Quote the listing in full, exactly as given, minus any pictures.

Information provided Start Marker

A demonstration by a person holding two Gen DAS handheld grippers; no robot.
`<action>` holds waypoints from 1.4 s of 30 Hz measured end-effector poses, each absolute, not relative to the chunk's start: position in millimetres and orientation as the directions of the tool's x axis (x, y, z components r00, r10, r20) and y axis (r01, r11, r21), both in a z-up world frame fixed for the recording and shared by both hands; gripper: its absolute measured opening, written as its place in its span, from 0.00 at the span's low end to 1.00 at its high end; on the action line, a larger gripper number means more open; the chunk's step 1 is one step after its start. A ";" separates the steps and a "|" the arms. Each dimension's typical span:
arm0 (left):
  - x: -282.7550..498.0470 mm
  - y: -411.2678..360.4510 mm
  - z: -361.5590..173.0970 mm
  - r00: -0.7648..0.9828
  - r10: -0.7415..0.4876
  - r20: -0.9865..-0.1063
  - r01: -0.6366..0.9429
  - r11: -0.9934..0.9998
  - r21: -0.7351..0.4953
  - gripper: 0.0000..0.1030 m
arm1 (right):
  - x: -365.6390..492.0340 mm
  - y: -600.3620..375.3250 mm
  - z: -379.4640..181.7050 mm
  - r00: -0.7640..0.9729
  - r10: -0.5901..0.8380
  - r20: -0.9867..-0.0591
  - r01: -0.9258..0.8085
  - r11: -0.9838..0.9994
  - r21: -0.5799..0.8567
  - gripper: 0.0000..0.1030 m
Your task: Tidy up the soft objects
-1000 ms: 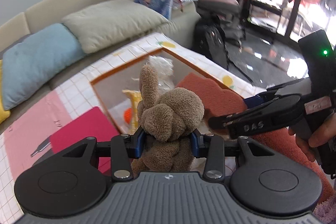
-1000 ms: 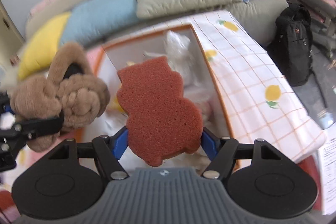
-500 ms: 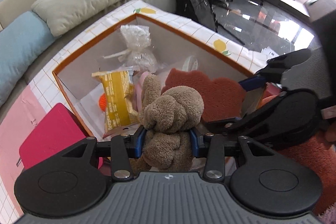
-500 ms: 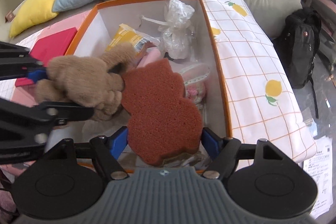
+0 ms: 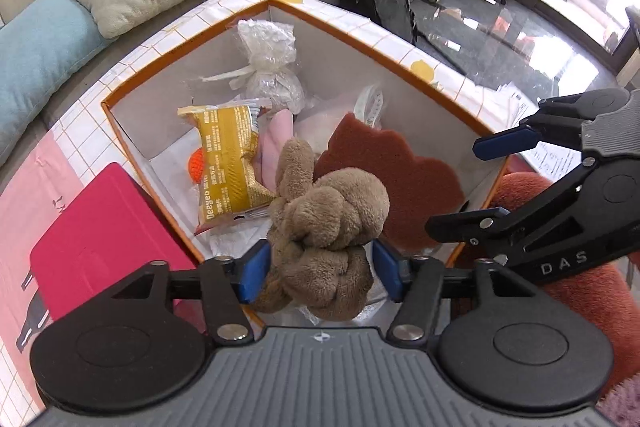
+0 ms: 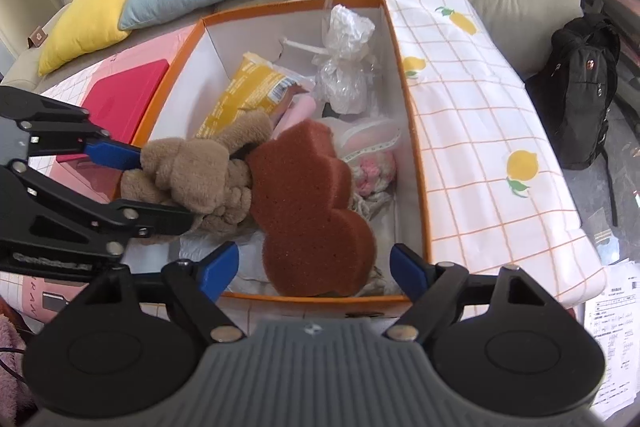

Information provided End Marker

| Task output |
A demonstration by a person holding two Gen DAS handheld grippers; no robot.
`<action>` holds waypoints from 1.4 s of 30 Hz measured end-effector poses, each absolute, not relative to the chunk's start: position in millimetres and orientation as the directions of the tool's x axis (x, y, z components r00, r10, r20) and y axis (r01, r11, r21), both in a z-up world frame fixed for the recording and shared by both hands; gripper: its absolute measured opening, written as its place in its span, from 0.00 at the span's low end to 1.00 at its high end; on the action line, a larger gripper number means more open; the chunk's step 1 is one step after its start. A ";" separates the steps and a "|" the arms. Each dimension's typical span:
arm0 (left):
  - x: -282.7550..498.0470 mm
  - y: -411.2678..360.4510 mm
  - z: -361.5590..173.0970 mm
  - r00: -0.7648..0.9828
  - r10: -0.7415..0.4876
  - r20: -0.9865..-0.1063
  - r01: -0.6366..0.9429
  - r11: -0.9934..0.9998
  - r21: -0.7351..0.4953
  - gripper: 0.0000..0.1030 m
arm1 (right):
  - x: -365.6390..492.0340 mm
  - y: -600.3620..375.3250 mm
  - z: -379.4640..181.7050 mm
  - r00: -0.7640..0.9729
  - r10: -0.5901..0.8380
  - r20: -0.9867..-0.0591
  - r01: -0.9258..0.8085
  - r11: -0.9838..0.9994
  - r21: -0.5799..0.8567
  - gripper: 0.0000..0.1030 m
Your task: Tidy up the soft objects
-1000 ms: 
-1000 ms: 
-500 ms: 
-500 ms: 
+0 ms: 
+0 ms: 

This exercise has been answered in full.